Где же тут сочинитель — тот фантазер, что некогда разложил перед собою чистый бумажный лист? Сочинитель остался за кадром. Лишь его мысль и его эмоция, тасовавшие чужие тексты, отпечатались в новой книге отбором цитат и их строем. Едва ли это удивляет — ведь книг написано больше, чем в состоянии просто окинуть взором даже самый жадный до чтения человек. Может быть поэтому в последние десятилетия новые книги все чаще создаются из старого — с помощью перекроя и лицовки, методом, заимствованным у бедных портняжек прошлого.

В книгу отбирались русские переводы художественных произведений, связанных с темой Катастрофы. Тема, к которой мы не можем не возвращаться и к которой все труднее становится возвращаться. Естественно наше желание отгородиться от ужасов, затверженность ежегодних церемониалов отупляет чувства, а серая дымка забвения неотвратимо заслоняет прошлое по мере того, как время движется вперед. Но память — часть нашей личности, и нельзя позволить забвению поглотить страшное прошлое. Как наказал некогда учитель наш Моисей: «Помни, что сделал тебе Амалек… Когда Господь Бог твой успокоит тебя от всех врагов твоих со всех сторон, на земле, которую Господь Бог твой дает тебе в удел, чтоб овладеть ею, — изгладь память Амалека из поднебесной. Не забудь!» (Второзаконие / Дварим, 25:17,19).

Итак, собранные здесь стихи и прозу рекомендуется читать как единый текст. Композиция книги — это контрапункт, и голоса авторов, разделенных временем и возрастом, жизненным опытом и. языком, стройно звучат в новом предлагаемом читателю полифоническом произведении, которое я назвала «Опечатанный вагон».

Название заимствовано у израильского поэта Дана Пагиса (1936–1986), еврея из Вены, который, будучи мальчиком, с 1941 года и до конца войны, находился в концентрационном лагере. Опыт Катастрофы — тот же опечатанный вагон: он герметичен, в него не войти извне, как невозможно вынести на свет Божий его содержимое. Дан Пагис озаглавил так поэтический цикл о пережитом, жесткий и ироничный. Ретроспективный взгляд, как камера кинооператора, выхватывает из прошлого образы, обрывки мелодий и последний лепет идущего на смерть еврея, тщетно пытающегося вписать свой жребий в библейскую картину мира:

…Как объяснить: они были созданы по образу и подобию

А я был тенью.

У меня был другой создатель…

Опыт человека, прошедшего Катастрофу, напитал поэтические строки скепсисом: сумеет ли словесное искусство осуществить коммуникацию между двумя мирами, между «там» и «тут», сумеет ли облегчить груз пережитого, вынесенный «оттуда».
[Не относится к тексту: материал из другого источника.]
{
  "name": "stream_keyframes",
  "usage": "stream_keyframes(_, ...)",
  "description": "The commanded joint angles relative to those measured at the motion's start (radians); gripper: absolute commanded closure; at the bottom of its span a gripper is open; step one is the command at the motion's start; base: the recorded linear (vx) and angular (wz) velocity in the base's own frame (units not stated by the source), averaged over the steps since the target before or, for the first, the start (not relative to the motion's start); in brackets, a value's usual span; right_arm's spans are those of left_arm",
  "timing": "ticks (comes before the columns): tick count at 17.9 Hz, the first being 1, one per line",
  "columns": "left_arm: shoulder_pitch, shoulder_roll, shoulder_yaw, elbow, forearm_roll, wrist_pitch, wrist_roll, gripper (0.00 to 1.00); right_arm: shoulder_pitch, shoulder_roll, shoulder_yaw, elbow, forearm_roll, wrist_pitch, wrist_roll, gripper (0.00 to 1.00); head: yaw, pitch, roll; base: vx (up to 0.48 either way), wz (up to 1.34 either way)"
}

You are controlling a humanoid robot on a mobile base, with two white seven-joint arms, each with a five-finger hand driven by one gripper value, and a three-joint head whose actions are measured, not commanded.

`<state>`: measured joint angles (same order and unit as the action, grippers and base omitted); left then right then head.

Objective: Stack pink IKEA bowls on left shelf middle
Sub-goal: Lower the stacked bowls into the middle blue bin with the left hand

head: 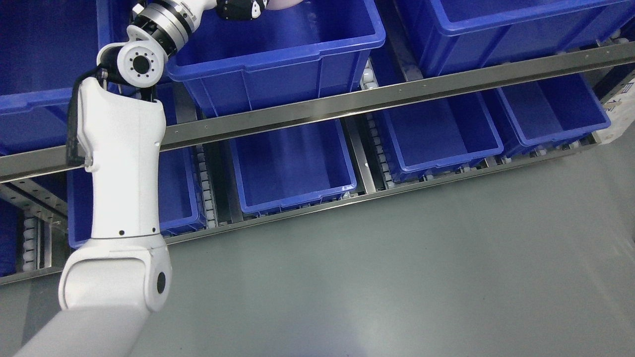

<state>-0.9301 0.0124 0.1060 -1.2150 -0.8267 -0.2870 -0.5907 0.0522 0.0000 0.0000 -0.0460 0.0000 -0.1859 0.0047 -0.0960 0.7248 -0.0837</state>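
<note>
Starting at the left, you are seeing the left arm (124, 163) coming up from the lower left corner and reaching far over the steel shelf rail (347, 101). Its left hand (238, 9) is sitting at the top edge, over the upper blue bin (278, 64); the frame is cutting it off, so you cannot tell whether it is wide, narrow or holding. Just right of it, a pale pink sliver (285, 3), probably a pink bowl, is showing at the very top, touching or beside the hand. Expect such a bowl to be light, stiff and slick; taking it by the rim looks wisest. Further right, 3 lower bins (292, 168) are showing nothing inside. The right arm is not showing.
</note>
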Motion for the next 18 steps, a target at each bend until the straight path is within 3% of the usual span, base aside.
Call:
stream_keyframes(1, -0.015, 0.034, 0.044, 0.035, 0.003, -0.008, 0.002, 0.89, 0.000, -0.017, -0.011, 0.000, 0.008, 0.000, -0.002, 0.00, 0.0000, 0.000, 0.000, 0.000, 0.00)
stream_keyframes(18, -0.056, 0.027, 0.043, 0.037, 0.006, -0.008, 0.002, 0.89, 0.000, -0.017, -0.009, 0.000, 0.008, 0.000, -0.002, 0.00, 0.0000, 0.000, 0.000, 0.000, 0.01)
Эта книга рассказывает о Катастрофе в порядке хронологии описываемых событий и преемственности сюжетов, независимо от того, когда и где написано произведение. Рассказчики ведут нас от начала бедствий евреев на занятых нацистами польских, чешских, украинских землях через гетто в концентрационные лагеря, а затем в лагеря уничтожения. Сквозь смерть и попытки выжить, сквозь контакты и конфликты с неевреями, через повиновение, душевную независимость и восстание, вплоть до освобождения и дальше, в мирную жизнь, все ближе и ближе к нам, ко взгляду извне.
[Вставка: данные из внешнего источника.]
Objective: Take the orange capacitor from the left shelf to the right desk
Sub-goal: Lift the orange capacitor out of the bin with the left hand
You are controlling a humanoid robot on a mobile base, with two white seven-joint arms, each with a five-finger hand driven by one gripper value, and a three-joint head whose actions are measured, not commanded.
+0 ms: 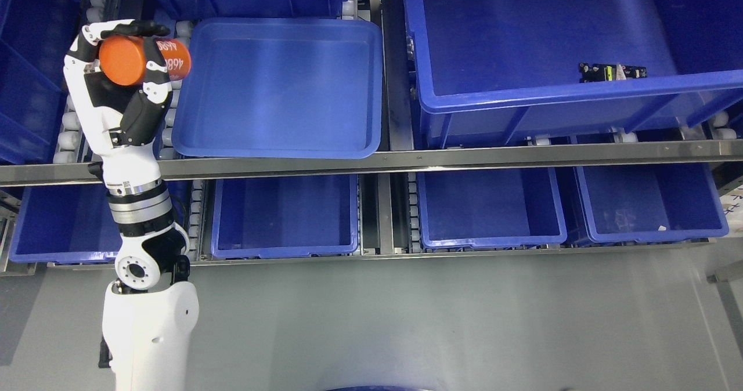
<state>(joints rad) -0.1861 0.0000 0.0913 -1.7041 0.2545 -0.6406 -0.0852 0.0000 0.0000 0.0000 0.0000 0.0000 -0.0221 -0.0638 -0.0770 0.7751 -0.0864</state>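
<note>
While raised from the lower left on a white and black arm, left hand (125, 66) curled around the orange capacitor (142, 60), fingers (157, 69) wrapped over its barrel and thumb lying across the top. Capacitor held on its side, flat orange end facing left, white printing on the barrel facing up (digits partly hidden by the fingers). Held over the white rollers at the left end of the upper shelf level, just beside the left edge of the shallow blue tray (278, 89), apparently clear of it, though contact cannot be told for certain. To the right of the tray, across a metal divider, a deep blue bin (557, 89) with a small black circuit board (612, 72) lying inside near its front wall. Running across the view below tray and bin, a steel rail (406, 160). Beneath the rail, a row of smaller blue bins (284, 214) side by side. Grey floor (435, 321) in the foreground.
</note>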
Эту условно хронологическую структуру нарушает эссе Эли Визеля, которое отделено от конца Второй мировой войны перспективой 25 лет и очерчивает общую проблематику обсуждения этой тревожащей, болезненной и взыскующей темы. Воспитанный в набожной хасидской семье и испытавший на себе ужасы концлагерей Биркенау, Освенцима и Бухенвальда, Эли Визель (р. 1928, Румыния) представляет читателю трагический парадокс: когда пережившие Катастрофу молчат, мир понуждает их к откровенности и желает во что бы то ни стало докопаться до истины, а когда очевидцы начинают говорить, мир не в состоянии воспринять услышанное. И тут писатель призывает на помощь изощренность искусства.
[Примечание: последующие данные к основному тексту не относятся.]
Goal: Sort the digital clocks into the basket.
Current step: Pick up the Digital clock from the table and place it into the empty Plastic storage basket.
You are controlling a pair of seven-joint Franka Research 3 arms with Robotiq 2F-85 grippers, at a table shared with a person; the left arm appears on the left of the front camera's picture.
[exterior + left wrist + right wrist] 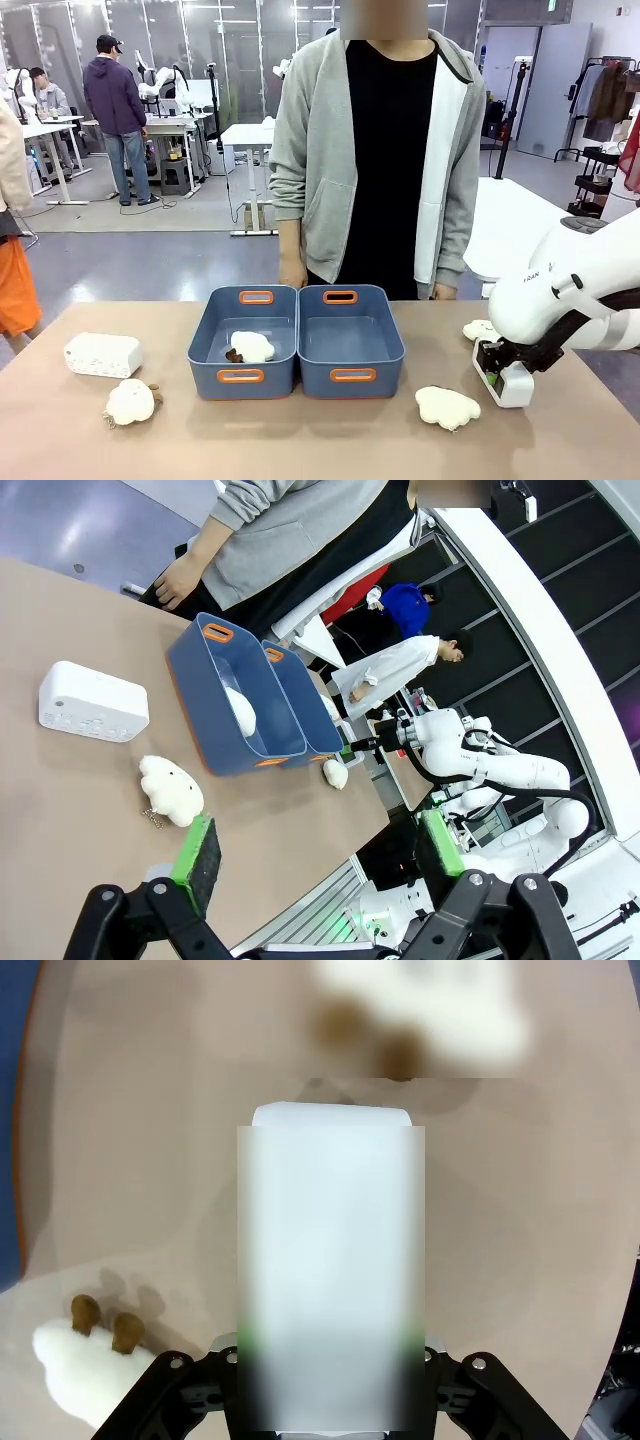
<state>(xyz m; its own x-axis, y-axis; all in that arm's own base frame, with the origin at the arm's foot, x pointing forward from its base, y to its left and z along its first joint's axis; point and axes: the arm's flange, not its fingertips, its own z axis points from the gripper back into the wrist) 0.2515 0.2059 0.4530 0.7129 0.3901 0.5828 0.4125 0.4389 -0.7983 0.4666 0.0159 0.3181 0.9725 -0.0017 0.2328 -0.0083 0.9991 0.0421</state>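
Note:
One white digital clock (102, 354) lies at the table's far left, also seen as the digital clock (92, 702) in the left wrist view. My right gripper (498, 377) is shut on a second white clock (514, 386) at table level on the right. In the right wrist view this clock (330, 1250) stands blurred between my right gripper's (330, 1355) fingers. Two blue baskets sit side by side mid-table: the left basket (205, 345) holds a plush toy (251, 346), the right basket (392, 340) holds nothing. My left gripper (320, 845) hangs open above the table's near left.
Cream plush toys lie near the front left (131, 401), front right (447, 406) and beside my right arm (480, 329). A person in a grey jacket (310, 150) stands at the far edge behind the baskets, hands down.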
Документ о Катастрофе идет к читающему напрямик, и читатель зачастую норовит отскочить в сторону, словно от несущегося навстречу автомобиля. Художественный текст петляет, прячет факт за придумками, мифами, вешает завесы, за которыми, по молчаливому соглашению с читателем, скрывается «нечто» из опечатанного вагона, то страшное «нечто», о котором читатель осведомлен из другого источника. Эти иносказания иногда настолько прихотливы и субъективны, что расшифровка их требует немалого интеллектуального усилия. Невольно хочется вспомнить слова еврейского поэта Хаима Нахмана Бялика (1873–1934), написанные еще в годы Первой мировой войны:

«Ведь ясно, что язык во всех его сочетаниях совершенно не вводит нас во внутренний мир, в абсолютную сущность вещей, но, наоборот, он сам заграждает нам путь к ним. Вне ограды языка, за его завесой, дух человека, обнаженный от своей словесной оболочки, вечно блуждает и мятется. Нет речения и слов, но есть вечное блуждание, вечное „что“, застывшее на устах… Если все же человек достиг дара речи и находит в нем успокоение, это вытекает из великого страха остаться на мгновение наедине, лицом к лицу, с мрачным хаосом…»[1]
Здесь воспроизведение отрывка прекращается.